Steve Sailer also pipes up on status with a Saileresque argument:

Men can invent all the status hierarchies they want, like World of Warcraft (as noted by Half Sigma), but women don't have to be impressed by them. Ultimately, some status hierarchies (e.g., the Forbes 400) are higher status than others (e.g., nerd competitions like World of Warcraft) because the highest status male hierarchies in America are whichever ones attractive women are most impressed by.

First off, Steve makes it out that status competition is just a male thing. It emphatically is  not. It's true that women don't have to be impressed by gamer geeks, but a large part of my point was that nobody has to be impressed by anything. Men don't have to be impressed by Playboy bunnies or heiresses either. But I'll go with Steve's phallocentrism to keep it simple, and because, naturally, I know more about status and mate competition from the guy side.

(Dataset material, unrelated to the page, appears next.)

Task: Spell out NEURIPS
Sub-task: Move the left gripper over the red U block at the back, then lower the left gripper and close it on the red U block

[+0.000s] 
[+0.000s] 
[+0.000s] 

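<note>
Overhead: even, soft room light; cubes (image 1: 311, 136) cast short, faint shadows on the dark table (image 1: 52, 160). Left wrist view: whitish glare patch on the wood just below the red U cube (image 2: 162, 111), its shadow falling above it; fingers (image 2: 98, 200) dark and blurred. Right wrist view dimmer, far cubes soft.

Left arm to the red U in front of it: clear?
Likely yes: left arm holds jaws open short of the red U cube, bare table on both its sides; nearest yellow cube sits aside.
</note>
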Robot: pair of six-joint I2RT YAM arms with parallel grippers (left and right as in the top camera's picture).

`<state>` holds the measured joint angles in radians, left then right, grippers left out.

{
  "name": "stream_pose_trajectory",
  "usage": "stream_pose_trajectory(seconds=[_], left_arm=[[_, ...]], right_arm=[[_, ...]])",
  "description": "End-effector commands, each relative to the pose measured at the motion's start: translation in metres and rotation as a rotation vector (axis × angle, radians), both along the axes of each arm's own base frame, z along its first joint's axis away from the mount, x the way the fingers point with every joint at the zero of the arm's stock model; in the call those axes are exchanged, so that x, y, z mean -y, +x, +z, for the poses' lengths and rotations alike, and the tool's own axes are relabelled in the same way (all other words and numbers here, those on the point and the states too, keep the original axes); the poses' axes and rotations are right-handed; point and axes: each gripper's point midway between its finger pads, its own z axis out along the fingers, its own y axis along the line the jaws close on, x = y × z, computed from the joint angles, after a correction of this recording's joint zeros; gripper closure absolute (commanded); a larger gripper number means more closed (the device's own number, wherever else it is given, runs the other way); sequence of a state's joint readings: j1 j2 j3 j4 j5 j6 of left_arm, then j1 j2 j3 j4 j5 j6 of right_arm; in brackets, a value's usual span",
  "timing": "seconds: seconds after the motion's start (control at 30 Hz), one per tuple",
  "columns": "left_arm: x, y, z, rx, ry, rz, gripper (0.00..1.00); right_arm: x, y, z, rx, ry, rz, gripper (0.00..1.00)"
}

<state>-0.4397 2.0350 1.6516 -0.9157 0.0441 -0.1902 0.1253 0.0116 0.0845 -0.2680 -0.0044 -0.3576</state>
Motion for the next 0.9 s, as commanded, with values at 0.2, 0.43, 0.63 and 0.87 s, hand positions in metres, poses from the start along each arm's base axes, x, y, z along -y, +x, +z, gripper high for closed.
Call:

Some subcultures attract fewer women, and some attract more. But we can enjoy status without ever cashing it in for a mate. So it is possible that guys who already have below average mating prospects feel more free to opt into status games that women aren't generally impressed by. They might do better with women if they rated a solid middle on a dimension more women cared about. But maybe still not that great, and at the perhaps high cost of diminished experienced status. If the quality of woman attainable as a mediocre guy on a broadly respected status dimension strikes the guy as disappointingly low, then loneliness (mitigated by technology and the extralegal service sector) plus high status as a geek may be a better deal overall.
And of course, there always are some women involved in any male-dominated subculture. Some are outliers who just happen to like whatever the guys are doing. And others stumble in and discover that the scarcity of females creates such intense competition that available females can reap all sorts of benefits in terms of attention, emotional investment, and command of material resources that may not be otherwise so easily available to them. The geek who opted for status may find himself with a good woman after all, and, better yet, one who is more likely to admire what he's really good at.
I agree that other things equal, a guy with a lot of money, or a guy who's famous, is going to have an easier time matching up with an “attractive woman.” But this may also cause a filtering problem, with lots of “attractive women” who you won't really like pulling out all the stops trying to convince you that you really do (ever watched The Bachelor?) The really satisfying match can get lost in the shuffle. And somehow I seem to know lots of fellows who are with wonderful, attractive women despite the fact that their attributes are not in furious demand among women in general. I know I'm counting on it! Furthermore, my sense is that a guy who jumps on a broadly admired status dimension, and makes a mad dash for the top just so he can find an attractive woman, is likely to end up rather less happy than his divorce lawyer.